At the Garter Club Bordello, two days to go…
Jimny came to find him. He was one of the few people that had known where Corgan was staying. It was a good thing the kid was street-smart.
'They took 'em all in, boss… Luci, Old Petra, even Dusty Piet…. I couldn't do anything so I came to find you…'
The kid was red in the face after running all the way to the Garter Club from the Greasy Spoon. He was too tired even to gawp at the ladies as he usually did. Flower wrapped him up in her busty embrace, cooing over his distress and somehow the red in his cheeks deepened a shade.
'Slow down, Jimny. Start from the beginning, what happened?'
'Arbites showed up this morning, boss. Came into town throwing their weight around… I slipped into the crawl-space when they came into the spoon. I heard everything. Said they were looking for a fugitive that shot up some cops on the edge of town last night. Luci told them to go to hell and that if it was the same cops that came sniffing around yesterday they had it coming to them. She's been in a foul temper since yesterday…
'Keep to the point,' Corgan chastened him, casting an irritable glance at Flower in response to her I-told-you-so pout.
'They arrested her on the spot. They took everyone that was in the Spoon and ransacked the place. They're scouring the settlement for the guy that killed those men.'
'You did the right thing coming to tell me, Jimny. Now do me a favour. Go round up Teli and Salvo.

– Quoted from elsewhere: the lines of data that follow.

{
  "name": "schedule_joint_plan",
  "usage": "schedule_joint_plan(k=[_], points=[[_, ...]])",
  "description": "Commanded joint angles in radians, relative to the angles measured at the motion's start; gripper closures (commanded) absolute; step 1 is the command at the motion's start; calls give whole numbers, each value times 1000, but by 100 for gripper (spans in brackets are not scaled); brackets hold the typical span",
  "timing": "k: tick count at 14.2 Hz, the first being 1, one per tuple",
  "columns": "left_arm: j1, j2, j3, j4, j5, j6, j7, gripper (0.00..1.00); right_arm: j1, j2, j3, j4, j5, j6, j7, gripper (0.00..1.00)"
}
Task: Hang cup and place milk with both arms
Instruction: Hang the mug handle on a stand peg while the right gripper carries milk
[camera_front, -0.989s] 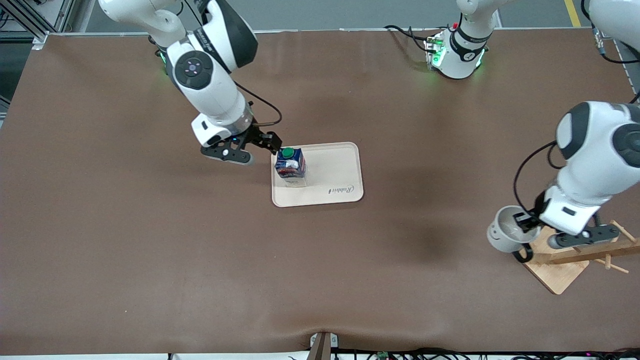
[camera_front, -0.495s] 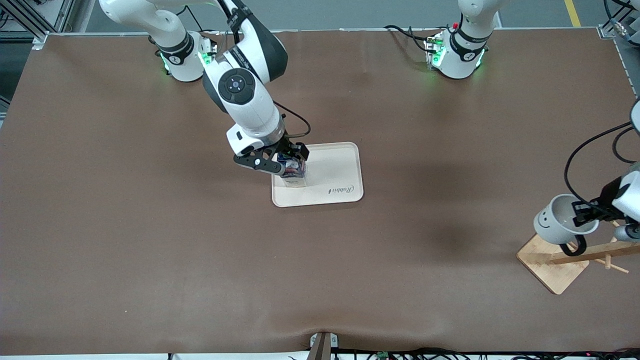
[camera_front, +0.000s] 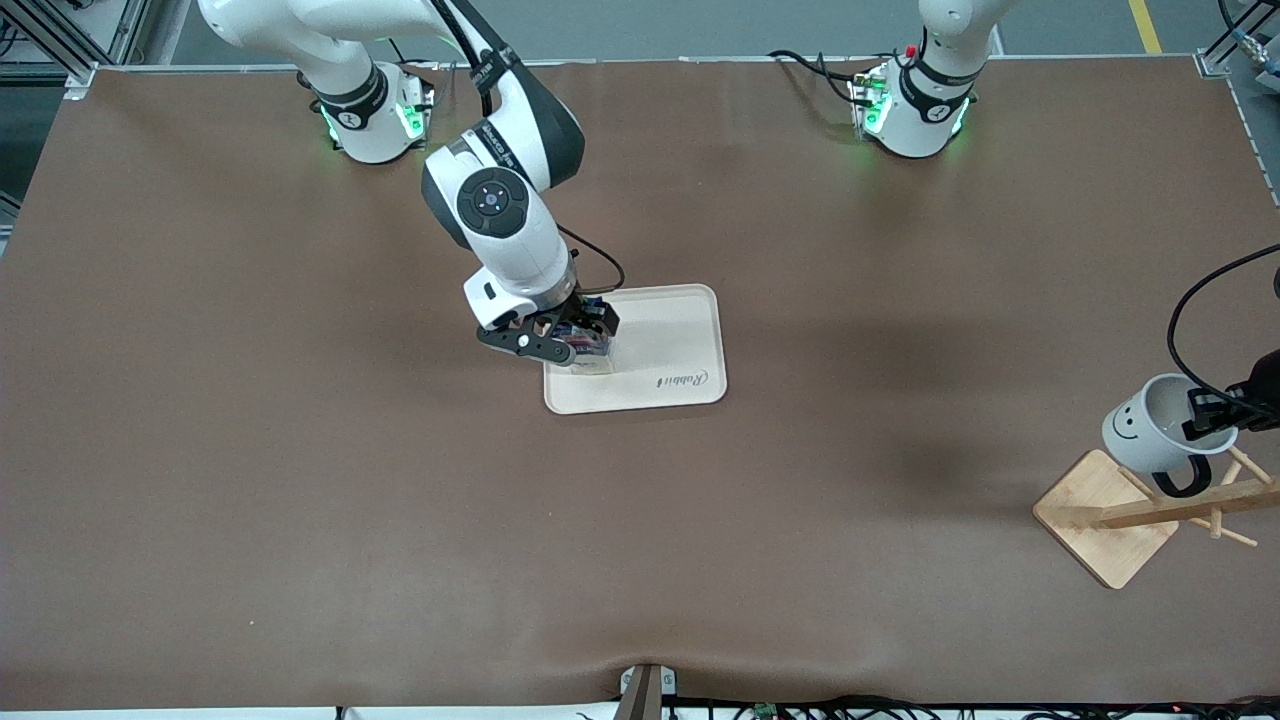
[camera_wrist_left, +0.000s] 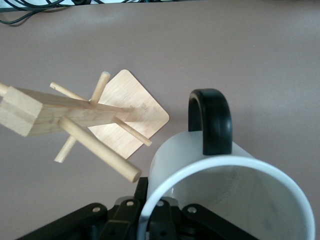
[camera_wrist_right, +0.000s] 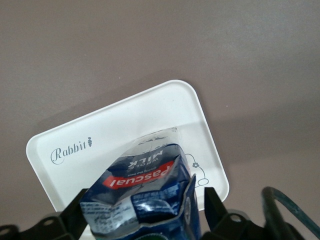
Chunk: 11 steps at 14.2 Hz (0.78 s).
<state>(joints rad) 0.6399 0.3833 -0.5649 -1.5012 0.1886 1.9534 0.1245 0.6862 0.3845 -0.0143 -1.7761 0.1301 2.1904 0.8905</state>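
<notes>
The blue milk (camera_front: 592, 352) stands on the white tray (camera_front: 670, 340), at its corner toward the right arm's end. My right gripper (camera_front: 570, 338) is down over it, open, with one finger on each side. In the right wrist view the milk (camera_wrist_right: 140, 185) fills most of the space between the fingers (camera_wrist_right: 216, 212), with a thin gap at one side. My left gripper (camera_front: 1215, 410) is shut on the rim of the white smiley cup (camera_front: 1150, 430) and holds it tilted over the wooden rack (camera_front: 1160, 512). The black handle (camera_wrist_left: 210, 120) hangs close to the rack's pegs (camera_wrist_left: 100, 156).
The rack's square wooden base (camera_front: 1100, 525) sits near the left arm's end of the table, its post leaning with several pegs. The tray is printed "Rabbit" (camera_front: 682, 379). Brown table mat lies all round.
My right gripper moved from beside the milk to over it and came down around it. My left gripper carried the cup up and toward the left arm's end, over the rack.
</notes>
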Motion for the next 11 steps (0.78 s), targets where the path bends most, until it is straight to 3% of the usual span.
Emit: schedule_joint_plan(k=[1,2,5,7,11], points=[[30,-7,-6,10,-27,-25,56,100,29,8,-7,24,-15,-3,14,61],[36,-7,-6,10,-26,-25,60,100,32,8,-7,23,-15,-6,16,79],[64,-6,-3,10,-24,-25,110,100,32,-6,-7,26,-10,-21,13,97],[84,0,-3,10,-23,-25,139,100,16,-30,-9,73,-6,-107,11,100],[116,0,-3,6,-24,-25,185,100,-52,-30,-12,292,-15,-401,-1,100]])
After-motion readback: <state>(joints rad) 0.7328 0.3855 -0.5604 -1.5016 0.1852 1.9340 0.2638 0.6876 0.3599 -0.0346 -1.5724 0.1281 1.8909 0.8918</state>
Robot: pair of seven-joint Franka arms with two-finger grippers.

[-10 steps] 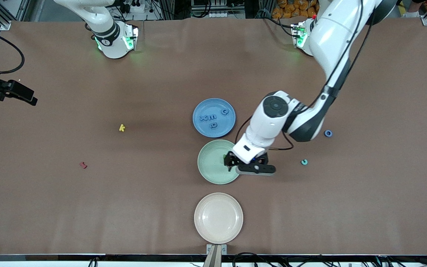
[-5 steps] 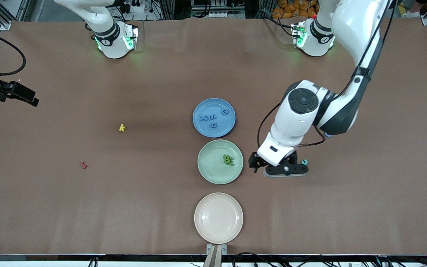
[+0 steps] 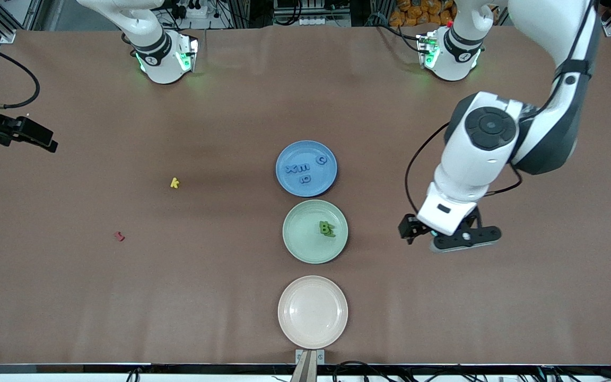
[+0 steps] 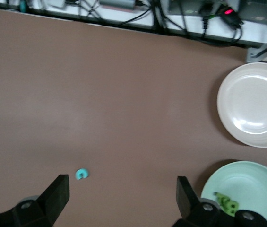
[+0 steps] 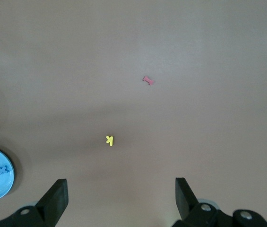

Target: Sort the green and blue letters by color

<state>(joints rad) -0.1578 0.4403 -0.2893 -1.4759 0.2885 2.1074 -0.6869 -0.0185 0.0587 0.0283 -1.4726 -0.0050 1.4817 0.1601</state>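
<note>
Now, left claw (image 3: pixel 421 233): my fingers are spread wide and hold nothing, over the bench (image 3: pixel 523 297).
Teal letter (image 4: pixel 81 174): on the bench, right under my left claw.
Green letters (image 3: pixel 327 228): in the green plate (image 3: pixel 300 241), well apart from that claw.
Blue letters (image 3: pixel 304 171): in the blue plate (image 3: pixel 289 154).
Right claw (image 5: pixel 119 201): spread wide, waiting above the yellow letter (image 5: pixel 109 140).

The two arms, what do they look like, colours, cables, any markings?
Both arms are glossy white with dark grey joint bands and green lights glowing at their bases. The left arm has a round dark cap on its wrist joint and a thin black cable looping beside it. Its end effector is black under a white housing; the right end effector has black fingers too.
</note>
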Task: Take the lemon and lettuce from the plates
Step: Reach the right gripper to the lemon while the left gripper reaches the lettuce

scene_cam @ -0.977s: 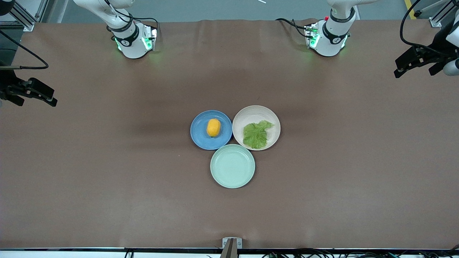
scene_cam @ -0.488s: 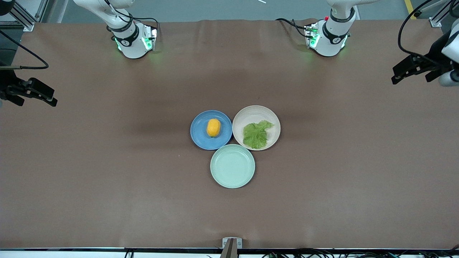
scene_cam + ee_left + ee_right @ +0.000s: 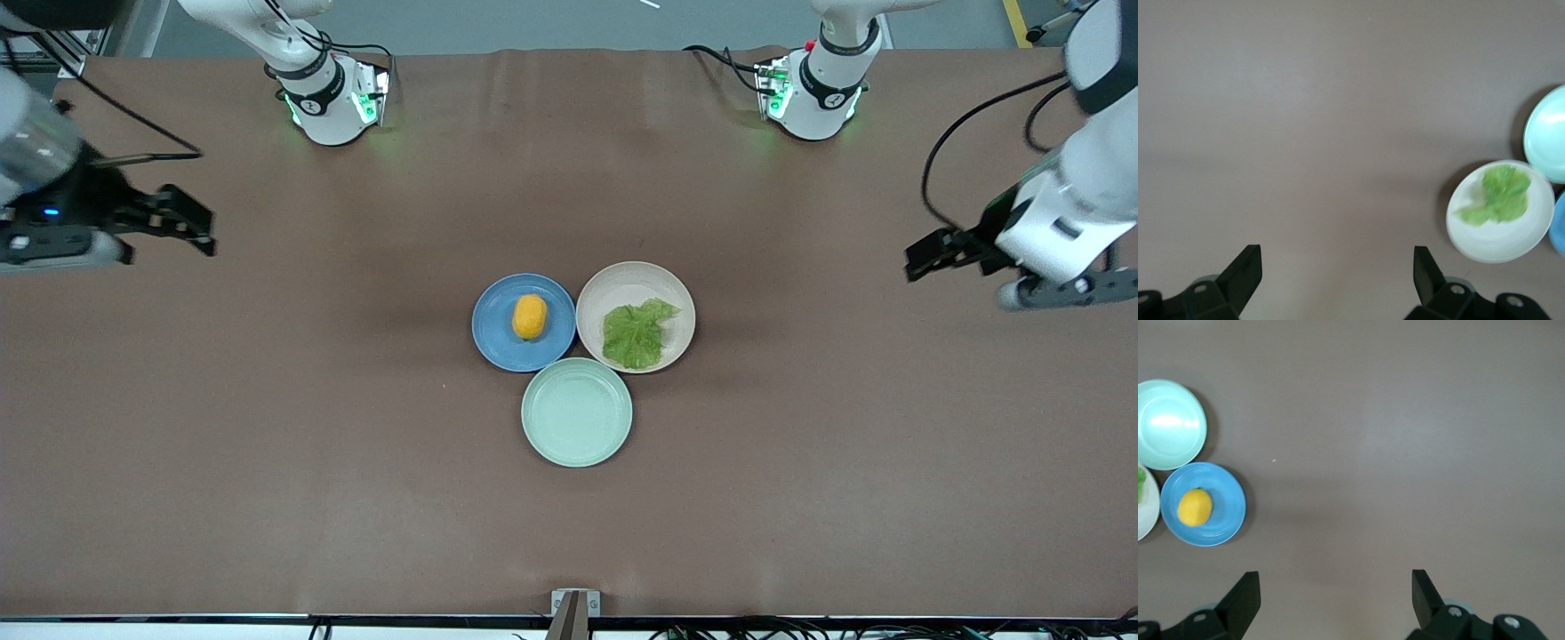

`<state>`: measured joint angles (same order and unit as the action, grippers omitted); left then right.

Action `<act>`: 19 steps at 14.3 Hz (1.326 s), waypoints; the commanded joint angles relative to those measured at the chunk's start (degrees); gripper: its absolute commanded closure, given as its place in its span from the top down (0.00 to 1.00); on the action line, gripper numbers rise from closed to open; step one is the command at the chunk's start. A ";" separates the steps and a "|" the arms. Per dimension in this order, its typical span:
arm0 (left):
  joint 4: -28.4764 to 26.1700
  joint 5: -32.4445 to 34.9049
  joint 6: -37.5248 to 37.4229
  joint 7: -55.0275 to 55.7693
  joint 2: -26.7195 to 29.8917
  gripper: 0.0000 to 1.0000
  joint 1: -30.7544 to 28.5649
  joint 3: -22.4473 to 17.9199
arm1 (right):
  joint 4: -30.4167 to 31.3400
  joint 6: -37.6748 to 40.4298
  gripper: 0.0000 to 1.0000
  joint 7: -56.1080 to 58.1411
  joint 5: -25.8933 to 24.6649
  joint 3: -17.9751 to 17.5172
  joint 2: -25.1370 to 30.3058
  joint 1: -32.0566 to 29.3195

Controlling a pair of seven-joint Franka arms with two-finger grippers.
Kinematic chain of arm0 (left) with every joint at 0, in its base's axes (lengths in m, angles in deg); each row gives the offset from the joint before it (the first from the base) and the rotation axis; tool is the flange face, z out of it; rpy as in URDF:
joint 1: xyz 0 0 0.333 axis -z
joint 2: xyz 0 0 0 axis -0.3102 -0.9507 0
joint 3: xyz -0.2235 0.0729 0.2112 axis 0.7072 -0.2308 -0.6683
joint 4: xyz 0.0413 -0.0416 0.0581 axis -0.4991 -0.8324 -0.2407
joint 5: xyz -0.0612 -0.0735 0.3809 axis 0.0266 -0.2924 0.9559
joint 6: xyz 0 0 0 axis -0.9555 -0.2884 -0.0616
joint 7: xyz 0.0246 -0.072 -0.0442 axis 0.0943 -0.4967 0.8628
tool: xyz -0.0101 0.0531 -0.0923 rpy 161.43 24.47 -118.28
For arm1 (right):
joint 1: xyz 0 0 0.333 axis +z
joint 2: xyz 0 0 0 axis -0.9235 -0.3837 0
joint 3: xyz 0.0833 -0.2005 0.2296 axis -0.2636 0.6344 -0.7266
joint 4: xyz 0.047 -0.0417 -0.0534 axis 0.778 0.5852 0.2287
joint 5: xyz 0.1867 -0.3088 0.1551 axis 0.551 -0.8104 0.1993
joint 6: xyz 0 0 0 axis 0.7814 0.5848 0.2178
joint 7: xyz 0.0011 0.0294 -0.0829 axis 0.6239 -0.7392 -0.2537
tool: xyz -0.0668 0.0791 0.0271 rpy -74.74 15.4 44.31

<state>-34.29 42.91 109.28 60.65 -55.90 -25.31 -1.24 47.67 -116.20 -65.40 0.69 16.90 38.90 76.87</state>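
Lemon (image 3: pixel 530 316) on blue plate (image 3: pixel 498 342), lettuce (image 3: pixel 635 334) on beige plate (image 3: pixel 636 277). Left hand (image 3: pixel 925 260) and right hand (image 3: pixel 191 222) wide, over bare counter (image 3: pixel 267 427). Risks: lemon rolls; flat leaf, probably thin, slips the grip.

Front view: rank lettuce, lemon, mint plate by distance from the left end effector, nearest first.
From the left end effector, open over bare table at its arm's end:
1. lettuce, on the beige plate
2. mint plate, nearest the camera
3. lemon, on the blue plate
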 commanded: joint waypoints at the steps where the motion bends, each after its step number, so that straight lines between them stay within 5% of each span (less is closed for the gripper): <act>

Tell them I'll meet them up at dog-leg creek in an hour.'
'Sure thing, boss.' Jimny darted out the door.
'You sure you can trust those creeps?' asked Jewel.
'I don't trust anyone but you, Jewel, surely you know that by now,' he smiled. 'When those lawmen come calling, tell them I was here. Tell them I talked about heading out to the dog-leg to hire some muscle.'
'But, you are... I don't get it…'
'Don't sweat it. I can run twenty Arbites ragged all day up in the badlands and I'll only have to do that if they take you seriously, which they won't. They'll send a couple of bravos, maybe a Castigator squad, but no more then that. I'll be back when the heat dies down.'
'Take it easy, sugar.'
Guildsman Rake sauntered into Frag Hole Rock like he owned the place. For all intents and purposes he did. His coterie of hard-knock scum surrounded him, walking with the easy grace of wild animals at home in their natural habitat.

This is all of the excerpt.